No different than any other enterprise partnership. If you move to any type of hosting, you have logs and other data at a third party. And as we've learned from doing that, enterprise hosts are dramatically more secure than SMBs (on average, of course.) Good hosting providers are starting to pass the most secure enterprises and government security agencies now too. There is no reason to avoid using a third party and there are really good reasons to avoid avoiding them. But like any partnership, you have to know and trust your partner.
Remember, as IT pros, we are the "third party" to the organizations that we serve and as internal IT we have much stronger incentives to do things that are wrong. Businesses whose jobs are security and stability for hundreds of thousands of companies have effectively no incentive to break trust with an individual customer and they would lose all of them. But individual IT pros can easily be incentivized to do the wrong thing as they often have little to lose and possess targeted knowledge. The fear of enterprise hosting is generally misplaces, it is really the fear of internal IT that most businesses have.
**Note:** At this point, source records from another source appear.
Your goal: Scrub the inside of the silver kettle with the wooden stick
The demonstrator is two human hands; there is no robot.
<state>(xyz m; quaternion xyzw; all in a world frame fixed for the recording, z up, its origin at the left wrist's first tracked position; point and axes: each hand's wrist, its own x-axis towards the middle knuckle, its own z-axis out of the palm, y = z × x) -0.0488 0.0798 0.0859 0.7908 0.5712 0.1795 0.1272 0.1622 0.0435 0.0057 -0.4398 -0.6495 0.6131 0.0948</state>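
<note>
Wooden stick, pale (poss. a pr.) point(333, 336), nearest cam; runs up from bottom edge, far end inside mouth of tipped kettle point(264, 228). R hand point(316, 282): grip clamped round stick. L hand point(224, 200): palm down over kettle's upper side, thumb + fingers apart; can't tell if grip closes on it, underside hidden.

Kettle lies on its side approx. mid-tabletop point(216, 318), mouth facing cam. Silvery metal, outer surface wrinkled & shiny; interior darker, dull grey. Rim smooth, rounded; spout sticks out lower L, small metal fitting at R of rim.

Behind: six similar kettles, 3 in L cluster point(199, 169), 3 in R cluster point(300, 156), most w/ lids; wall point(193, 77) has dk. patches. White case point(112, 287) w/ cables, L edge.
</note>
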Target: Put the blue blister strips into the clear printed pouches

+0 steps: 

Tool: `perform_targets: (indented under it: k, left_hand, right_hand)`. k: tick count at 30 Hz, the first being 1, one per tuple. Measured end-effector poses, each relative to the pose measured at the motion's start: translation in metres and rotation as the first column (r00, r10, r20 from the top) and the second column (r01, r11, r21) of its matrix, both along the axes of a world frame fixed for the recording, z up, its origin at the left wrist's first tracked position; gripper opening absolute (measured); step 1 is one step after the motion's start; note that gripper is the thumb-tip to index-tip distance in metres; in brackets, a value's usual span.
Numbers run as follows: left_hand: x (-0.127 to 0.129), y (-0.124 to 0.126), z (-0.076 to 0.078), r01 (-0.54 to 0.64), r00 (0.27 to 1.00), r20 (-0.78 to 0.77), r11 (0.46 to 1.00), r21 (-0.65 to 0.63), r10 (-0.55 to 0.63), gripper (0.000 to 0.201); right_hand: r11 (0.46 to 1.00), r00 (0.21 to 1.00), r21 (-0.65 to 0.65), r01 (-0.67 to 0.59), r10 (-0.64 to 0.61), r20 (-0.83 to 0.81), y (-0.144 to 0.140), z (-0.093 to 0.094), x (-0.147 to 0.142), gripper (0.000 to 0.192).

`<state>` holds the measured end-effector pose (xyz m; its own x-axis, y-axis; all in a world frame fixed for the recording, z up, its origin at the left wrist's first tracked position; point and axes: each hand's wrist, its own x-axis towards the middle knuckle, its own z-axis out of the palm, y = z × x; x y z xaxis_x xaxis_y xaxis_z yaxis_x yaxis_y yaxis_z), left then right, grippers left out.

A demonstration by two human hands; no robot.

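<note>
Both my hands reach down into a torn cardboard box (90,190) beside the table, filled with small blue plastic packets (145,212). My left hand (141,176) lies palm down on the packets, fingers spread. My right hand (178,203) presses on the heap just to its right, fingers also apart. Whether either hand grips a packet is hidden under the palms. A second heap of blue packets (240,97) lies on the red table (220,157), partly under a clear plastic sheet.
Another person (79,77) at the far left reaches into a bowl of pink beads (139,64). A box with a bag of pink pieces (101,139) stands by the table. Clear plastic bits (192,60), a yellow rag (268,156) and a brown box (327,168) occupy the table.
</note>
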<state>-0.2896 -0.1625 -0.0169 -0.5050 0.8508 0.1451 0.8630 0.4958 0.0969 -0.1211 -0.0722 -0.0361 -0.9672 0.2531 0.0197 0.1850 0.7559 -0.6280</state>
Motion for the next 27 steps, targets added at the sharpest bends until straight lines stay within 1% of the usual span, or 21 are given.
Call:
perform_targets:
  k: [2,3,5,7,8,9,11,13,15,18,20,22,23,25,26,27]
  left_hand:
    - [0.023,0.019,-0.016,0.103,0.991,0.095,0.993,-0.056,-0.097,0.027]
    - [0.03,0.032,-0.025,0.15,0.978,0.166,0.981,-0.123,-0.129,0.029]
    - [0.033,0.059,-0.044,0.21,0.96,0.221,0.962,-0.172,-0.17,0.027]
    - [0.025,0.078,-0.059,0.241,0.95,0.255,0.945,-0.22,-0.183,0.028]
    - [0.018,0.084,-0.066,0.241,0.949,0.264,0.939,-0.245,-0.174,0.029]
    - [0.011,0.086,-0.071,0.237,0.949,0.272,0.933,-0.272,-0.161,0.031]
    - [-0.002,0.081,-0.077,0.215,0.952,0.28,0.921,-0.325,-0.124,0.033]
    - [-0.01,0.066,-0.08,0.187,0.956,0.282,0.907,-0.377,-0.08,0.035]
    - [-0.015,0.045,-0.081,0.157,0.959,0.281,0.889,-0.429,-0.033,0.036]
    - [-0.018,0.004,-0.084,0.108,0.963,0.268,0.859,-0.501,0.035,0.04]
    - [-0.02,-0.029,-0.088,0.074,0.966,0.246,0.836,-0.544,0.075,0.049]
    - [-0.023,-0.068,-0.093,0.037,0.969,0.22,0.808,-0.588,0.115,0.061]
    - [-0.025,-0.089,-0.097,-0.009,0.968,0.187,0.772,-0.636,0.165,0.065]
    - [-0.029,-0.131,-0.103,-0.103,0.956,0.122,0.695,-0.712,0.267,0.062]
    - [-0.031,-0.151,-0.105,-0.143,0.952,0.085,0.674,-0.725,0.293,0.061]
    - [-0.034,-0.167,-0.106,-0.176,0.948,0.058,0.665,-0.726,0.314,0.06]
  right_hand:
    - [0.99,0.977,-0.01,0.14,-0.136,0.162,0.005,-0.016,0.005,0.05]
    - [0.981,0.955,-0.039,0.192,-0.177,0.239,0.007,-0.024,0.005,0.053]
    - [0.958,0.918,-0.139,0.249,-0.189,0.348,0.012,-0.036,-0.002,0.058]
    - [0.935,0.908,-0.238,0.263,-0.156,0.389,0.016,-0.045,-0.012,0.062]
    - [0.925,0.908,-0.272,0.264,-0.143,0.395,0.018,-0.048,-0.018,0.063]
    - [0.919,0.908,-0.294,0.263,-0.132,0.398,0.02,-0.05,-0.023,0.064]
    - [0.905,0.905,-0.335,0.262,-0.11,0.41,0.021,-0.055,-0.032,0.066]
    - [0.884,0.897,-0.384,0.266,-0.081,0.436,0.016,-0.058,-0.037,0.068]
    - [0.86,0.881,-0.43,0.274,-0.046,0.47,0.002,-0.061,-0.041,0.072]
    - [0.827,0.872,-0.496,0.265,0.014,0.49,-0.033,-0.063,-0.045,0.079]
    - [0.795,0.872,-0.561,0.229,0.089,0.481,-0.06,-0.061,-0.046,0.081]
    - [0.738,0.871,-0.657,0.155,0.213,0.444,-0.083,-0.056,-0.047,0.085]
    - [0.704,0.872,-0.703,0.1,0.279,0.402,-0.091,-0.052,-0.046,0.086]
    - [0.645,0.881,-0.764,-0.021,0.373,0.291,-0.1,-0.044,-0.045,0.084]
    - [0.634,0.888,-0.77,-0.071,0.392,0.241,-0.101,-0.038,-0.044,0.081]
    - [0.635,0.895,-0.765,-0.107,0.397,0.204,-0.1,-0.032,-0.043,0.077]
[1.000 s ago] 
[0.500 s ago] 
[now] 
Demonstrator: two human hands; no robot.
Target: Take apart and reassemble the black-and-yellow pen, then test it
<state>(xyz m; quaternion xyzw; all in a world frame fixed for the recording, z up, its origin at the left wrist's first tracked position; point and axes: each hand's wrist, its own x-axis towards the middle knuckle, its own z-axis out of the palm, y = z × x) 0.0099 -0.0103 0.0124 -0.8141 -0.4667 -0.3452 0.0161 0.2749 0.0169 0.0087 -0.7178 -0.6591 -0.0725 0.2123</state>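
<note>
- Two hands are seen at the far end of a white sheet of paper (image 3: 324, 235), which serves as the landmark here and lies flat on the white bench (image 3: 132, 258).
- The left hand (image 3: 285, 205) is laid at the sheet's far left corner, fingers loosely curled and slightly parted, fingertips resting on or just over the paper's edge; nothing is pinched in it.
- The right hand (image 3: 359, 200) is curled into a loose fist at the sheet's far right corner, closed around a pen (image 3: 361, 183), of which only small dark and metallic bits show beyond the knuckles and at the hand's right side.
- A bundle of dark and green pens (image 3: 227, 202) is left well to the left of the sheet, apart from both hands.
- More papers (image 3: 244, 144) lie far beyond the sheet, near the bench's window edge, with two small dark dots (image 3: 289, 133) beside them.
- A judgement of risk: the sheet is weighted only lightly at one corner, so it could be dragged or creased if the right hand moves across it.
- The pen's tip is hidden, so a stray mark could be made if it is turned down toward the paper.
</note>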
It's good to be cautious, but also to be realistic. Little is as safe as an enterprise host.
Of course, for non-Americans, American hosts carry their own risks. So treat this advice as mostly generic but keeping your data out of the US will always be important. We are a corrupt state and if you can avoid data passing through the US, that is the best for you. Depends on what your data is, of course, but if you don't want the US government to have it, just avoid US hosting.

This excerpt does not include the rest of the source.